On the hardware side, we build quantum processors out of superconducting quantum circuits. Superconducting qubits are built using Josephson junctions, which are nonlinear, nondissipative elements that give anharmonicity to spectrum of the circuit, a key element to being able to control its quantum state. The Josephson tunnel junction is a very thin superconductor-insulator-superconductor barrier that permits tunneling of the superconducting wave function across it. In engineering language, it behaves as a nonlinear inductor.

Superconducting qubits are obtained out of two of the states of the Josephson circuit nonlinear spectrum. There exist different types of superconducting qubits depending on whether the Josephson energy stored in the junction dominates over the capacitive energy. The most widely used qubits are the persistent current flux qubit and the Cooper pair box transmon qubit. We employ either type of qubit depending on the applications we are exploring. 

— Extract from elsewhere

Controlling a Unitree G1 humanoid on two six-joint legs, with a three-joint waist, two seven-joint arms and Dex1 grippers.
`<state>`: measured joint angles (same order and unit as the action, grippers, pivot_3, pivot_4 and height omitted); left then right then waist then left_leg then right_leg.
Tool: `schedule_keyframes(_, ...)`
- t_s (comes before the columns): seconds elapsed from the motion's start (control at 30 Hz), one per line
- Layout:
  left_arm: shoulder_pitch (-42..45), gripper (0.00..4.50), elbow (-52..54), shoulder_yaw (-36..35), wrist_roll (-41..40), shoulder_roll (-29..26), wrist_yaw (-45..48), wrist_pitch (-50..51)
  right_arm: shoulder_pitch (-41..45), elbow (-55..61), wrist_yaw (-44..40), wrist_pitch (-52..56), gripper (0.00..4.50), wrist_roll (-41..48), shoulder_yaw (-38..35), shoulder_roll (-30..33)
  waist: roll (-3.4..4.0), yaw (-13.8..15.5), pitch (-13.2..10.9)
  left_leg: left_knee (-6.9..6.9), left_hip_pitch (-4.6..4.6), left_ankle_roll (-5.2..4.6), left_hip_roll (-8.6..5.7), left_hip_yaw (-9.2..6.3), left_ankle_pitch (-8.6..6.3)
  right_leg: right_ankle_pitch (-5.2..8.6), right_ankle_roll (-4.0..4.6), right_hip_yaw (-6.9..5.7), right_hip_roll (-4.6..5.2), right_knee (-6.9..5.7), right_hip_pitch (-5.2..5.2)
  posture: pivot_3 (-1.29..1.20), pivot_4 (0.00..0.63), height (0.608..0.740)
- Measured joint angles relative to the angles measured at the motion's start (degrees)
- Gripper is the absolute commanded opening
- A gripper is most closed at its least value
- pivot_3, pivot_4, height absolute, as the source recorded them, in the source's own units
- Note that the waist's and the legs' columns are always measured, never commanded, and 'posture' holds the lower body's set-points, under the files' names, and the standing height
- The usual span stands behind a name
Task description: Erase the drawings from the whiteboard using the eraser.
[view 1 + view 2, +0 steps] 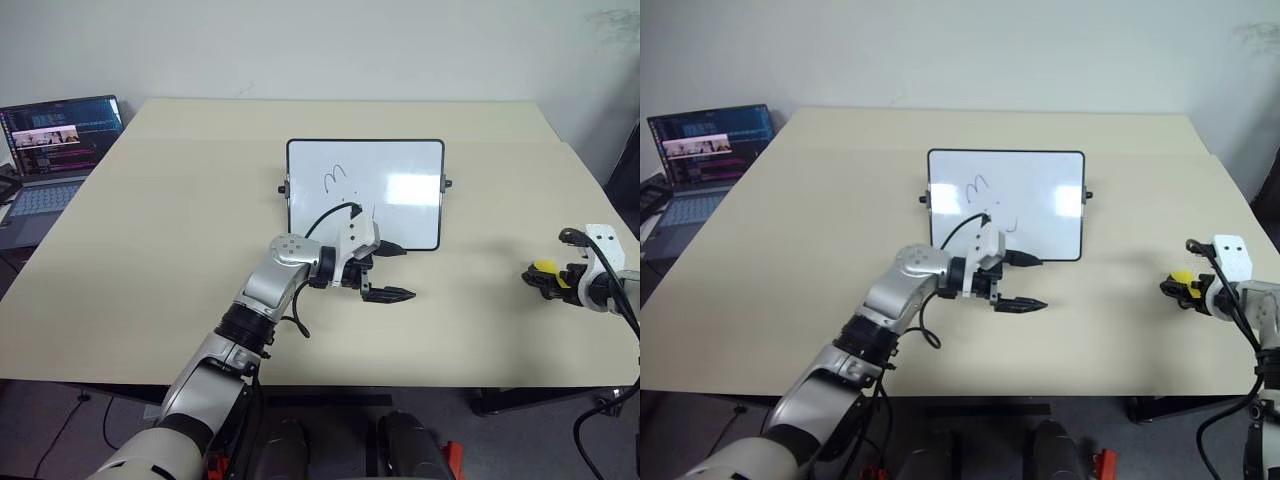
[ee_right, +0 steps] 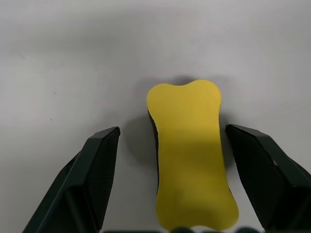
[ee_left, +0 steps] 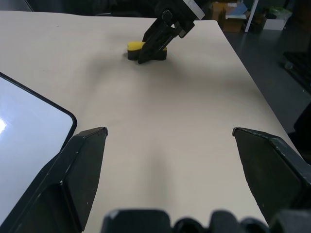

We have a long list of collaborators, both national and international. We have active collaboration with the Physics and Engineering of Nanodevices Group at the Catalan Institute of Nanoscience and Nanotechnology (ICN2) led by Prof. Sergio Valenzuela. We also collaborate with the laboratories of Prof. Will Oliver's group at MIT, Dr. Nicolas Roch group in Grenoble, Prof. Christopher Wilson at IQC Waterloo (Canada), and Prof. Martin Weides from the University of Glasgow. On the theory side, we actively collaborate with Prof. Barbara Kraus (Innsbruck), Prof. Juan Rojo (VU Amsterdam), Prof. Enrique Solano in UPV-EHU Bilbao, Dr. Juan José García-Ripoll from IFF-CSIC, and Prof. Germán Sierra (IFT-CSIC).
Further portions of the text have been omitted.